模倣犯
映画『模倣犯』を見た。妻が劇場公開時に、原作を台無しにするほどつまらなかったと言っていたので、なかなかチェックする気になれなかったのだが、続編『楽園』中、ヒロイン前畑滋子があまりに『模倣犯』で受けた心の痛手を引きずっているので、その9年前の事件を思い出すために、敢えて映画により事件の概略を思い出そうとしたわけだ。あの長い原作を全部読み返すような気力はないので映画ならちょうどよかろうと思って。
失敗だった。原作とは似ても似つかぬ映画だった。材料が同じでも主題や作品の目的が違えばこうも違ってしまうのか。これでは、CG依存過多のお子様ランチ風お馬鹿映画ではないか。
中居君を主人公に据え、アイドル女優らを被害者に据え、お笑い芸人を配置させ、話題を創出しては若い観客層を吊り出し、重要な役どころは山崎努にだけ演じさせ原作ファンのお茶を濁している、といった安直な興行収入への目的志向が強すぎる、とても不快な印象の作品だった。何でも受けちまう森田芳光監督も悪いが、脚本はもっと悪い。

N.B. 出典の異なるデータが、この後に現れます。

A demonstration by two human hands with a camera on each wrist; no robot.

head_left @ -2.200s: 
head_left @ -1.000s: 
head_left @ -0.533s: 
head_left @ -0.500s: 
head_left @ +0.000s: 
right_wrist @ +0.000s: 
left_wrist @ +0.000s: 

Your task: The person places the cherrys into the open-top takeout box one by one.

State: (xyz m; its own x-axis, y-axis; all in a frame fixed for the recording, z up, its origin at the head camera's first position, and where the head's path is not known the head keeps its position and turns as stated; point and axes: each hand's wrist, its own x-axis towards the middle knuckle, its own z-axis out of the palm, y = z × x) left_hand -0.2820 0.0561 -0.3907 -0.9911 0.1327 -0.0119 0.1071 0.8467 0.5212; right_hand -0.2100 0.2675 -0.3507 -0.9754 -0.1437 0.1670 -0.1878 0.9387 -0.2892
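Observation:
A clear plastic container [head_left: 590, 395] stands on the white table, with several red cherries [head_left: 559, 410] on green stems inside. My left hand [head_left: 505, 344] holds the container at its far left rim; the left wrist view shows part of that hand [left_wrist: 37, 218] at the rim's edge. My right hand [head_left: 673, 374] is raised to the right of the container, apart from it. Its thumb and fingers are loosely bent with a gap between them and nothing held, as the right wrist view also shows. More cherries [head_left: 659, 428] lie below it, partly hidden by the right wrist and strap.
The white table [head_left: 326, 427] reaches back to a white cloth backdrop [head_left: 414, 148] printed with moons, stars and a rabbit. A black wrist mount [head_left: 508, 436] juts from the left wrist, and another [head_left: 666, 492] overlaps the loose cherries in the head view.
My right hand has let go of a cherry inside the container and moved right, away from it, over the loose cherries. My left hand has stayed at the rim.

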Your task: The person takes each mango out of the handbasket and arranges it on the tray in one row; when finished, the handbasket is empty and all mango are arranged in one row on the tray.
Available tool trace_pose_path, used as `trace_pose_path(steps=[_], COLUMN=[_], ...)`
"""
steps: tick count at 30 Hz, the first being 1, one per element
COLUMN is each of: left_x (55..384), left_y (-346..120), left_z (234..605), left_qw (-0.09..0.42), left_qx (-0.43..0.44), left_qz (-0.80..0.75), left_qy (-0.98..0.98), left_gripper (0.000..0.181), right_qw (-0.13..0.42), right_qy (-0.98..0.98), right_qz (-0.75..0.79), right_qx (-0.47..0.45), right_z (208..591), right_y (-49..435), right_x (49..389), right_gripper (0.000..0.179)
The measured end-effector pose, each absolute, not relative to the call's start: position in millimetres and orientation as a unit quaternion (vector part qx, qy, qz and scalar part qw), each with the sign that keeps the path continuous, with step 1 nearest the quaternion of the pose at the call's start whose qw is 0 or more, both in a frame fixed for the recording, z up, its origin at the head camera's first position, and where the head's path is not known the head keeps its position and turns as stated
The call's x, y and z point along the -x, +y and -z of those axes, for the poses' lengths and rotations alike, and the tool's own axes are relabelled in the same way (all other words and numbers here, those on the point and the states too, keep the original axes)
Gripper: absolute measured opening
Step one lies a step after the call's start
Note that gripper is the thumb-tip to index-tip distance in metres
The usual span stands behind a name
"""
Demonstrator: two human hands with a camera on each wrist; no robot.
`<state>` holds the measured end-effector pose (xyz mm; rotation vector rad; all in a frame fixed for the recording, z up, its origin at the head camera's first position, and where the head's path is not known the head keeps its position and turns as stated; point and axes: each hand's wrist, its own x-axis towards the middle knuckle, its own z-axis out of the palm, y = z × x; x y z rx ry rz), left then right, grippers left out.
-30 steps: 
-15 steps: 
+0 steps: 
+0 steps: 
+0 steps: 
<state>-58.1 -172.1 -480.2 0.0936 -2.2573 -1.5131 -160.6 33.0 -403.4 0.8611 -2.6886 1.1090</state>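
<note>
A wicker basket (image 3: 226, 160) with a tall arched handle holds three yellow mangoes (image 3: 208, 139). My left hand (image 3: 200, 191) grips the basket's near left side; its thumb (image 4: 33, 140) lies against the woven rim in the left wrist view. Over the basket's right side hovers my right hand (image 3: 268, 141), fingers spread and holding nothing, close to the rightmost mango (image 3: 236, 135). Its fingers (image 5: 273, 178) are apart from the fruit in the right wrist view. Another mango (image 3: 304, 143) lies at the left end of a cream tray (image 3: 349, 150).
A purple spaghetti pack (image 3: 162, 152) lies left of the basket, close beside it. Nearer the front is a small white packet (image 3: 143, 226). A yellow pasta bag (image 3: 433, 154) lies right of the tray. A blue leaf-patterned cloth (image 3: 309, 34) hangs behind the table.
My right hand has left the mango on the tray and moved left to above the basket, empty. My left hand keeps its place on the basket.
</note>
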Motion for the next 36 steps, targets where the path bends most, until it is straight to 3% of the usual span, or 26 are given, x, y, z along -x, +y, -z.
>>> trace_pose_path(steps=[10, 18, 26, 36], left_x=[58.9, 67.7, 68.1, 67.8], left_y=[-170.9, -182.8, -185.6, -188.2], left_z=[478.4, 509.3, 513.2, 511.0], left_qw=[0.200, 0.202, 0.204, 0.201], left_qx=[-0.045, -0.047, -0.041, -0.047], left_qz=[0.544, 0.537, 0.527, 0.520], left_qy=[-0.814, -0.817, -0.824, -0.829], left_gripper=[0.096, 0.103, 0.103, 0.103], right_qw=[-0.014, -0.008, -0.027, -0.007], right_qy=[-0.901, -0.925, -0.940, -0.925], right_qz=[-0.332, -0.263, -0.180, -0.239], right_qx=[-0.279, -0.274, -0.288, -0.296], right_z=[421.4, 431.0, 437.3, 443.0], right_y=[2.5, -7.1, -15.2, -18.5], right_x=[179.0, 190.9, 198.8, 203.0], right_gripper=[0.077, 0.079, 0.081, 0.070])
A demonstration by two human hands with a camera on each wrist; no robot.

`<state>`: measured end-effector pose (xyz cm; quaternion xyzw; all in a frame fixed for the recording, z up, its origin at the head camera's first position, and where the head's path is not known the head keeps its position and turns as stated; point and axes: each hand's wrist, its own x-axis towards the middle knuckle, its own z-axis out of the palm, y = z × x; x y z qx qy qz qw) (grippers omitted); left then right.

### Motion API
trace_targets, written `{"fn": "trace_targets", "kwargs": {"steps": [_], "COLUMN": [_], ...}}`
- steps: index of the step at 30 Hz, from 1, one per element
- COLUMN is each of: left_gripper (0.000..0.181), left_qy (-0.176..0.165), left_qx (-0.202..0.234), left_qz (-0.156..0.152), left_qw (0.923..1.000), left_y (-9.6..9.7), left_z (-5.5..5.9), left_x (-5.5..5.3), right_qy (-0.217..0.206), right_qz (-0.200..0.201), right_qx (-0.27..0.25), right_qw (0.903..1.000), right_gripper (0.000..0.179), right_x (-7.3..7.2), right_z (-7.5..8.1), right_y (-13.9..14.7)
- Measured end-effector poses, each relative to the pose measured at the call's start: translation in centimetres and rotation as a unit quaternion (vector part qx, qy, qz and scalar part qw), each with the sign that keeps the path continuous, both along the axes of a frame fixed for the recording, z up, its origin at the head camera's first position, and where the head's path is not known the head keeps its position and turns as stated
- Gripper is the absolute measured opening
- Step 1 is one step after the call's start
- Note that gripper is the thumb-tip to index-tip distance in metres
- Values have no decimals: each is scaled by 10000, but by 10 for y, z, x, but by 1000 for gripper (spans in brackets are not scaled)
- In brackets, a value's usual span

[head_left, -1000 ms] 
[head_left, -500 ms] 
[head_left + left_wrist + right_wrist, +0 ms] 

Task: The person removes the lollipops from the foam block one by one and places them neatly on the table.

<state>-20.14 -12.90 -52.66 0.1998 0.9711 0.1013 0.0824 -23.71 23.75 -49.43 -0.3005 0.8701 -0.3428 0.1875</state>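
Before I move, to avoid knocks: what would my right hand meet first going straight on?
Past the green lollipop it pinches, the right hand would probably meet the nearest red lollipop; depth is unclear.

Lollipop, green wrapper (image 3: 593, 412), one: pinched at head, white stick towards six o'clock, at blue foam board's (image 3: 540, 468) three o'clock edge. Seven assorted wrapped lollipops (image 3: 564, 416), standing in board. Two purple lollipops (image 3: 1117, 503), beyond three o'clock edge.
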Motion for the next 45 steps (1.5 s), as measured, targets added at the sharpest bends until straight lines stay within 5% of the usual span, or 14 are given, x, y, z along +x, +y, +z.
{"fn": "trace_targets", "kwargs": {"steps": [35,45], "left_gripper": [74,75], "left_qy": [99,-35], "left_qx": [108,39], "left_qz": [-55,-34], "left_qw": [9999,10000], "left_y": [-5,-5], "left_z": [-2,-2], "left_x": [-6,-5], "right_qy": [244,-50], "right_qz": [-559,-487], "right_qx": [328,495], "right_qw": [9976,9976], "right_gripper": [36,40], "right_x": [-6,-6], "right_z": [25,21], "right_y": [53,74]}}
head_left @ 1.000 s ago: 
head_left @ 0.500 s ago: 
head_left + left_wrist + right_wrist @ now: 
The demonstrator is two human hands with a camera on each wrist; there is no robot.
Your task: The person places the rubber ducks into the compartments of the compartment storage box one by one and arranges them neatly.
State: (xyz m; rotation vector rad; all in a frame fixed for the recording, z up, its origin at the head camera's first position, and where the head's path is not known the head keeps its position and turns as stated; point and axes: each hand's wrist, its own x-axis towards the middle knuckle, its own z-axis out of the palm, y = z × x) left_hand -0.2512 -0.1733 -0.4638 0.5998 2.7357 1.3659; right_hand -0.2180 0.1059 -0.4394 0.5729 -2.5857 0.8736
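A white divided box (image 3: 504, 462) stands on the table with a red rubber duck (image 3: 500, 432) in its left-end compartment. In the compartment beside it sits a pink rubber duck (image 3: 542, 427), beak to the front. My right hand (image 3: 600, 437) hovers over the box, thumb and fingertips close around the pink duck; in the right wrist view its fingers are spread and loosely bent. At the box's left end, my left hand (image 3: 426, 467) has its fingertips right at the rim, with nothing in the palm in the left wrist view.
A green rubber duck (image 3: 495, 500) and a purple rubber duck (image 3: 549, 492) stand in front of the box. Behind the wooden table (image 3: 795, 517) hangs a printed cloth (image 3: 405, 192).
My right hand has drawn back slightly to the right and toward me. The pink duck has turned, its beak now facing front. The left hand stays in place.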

犯人のピースも前畑滋子の夫昭二も原作では生きている。彼らを殺しちゃったら、『楽園』は撮れないだろう、って言いたいが、こういう作り手たちは、そんなことは意に介さずに、また別の『楽園』ではない『楽園』を作り出してしまうのかもしれない。日本映画制作事情は、進化している部分も多分にあるのだけれど、こうした原作との乖離現象にはいつもどこか肯き切れないものが残るのである。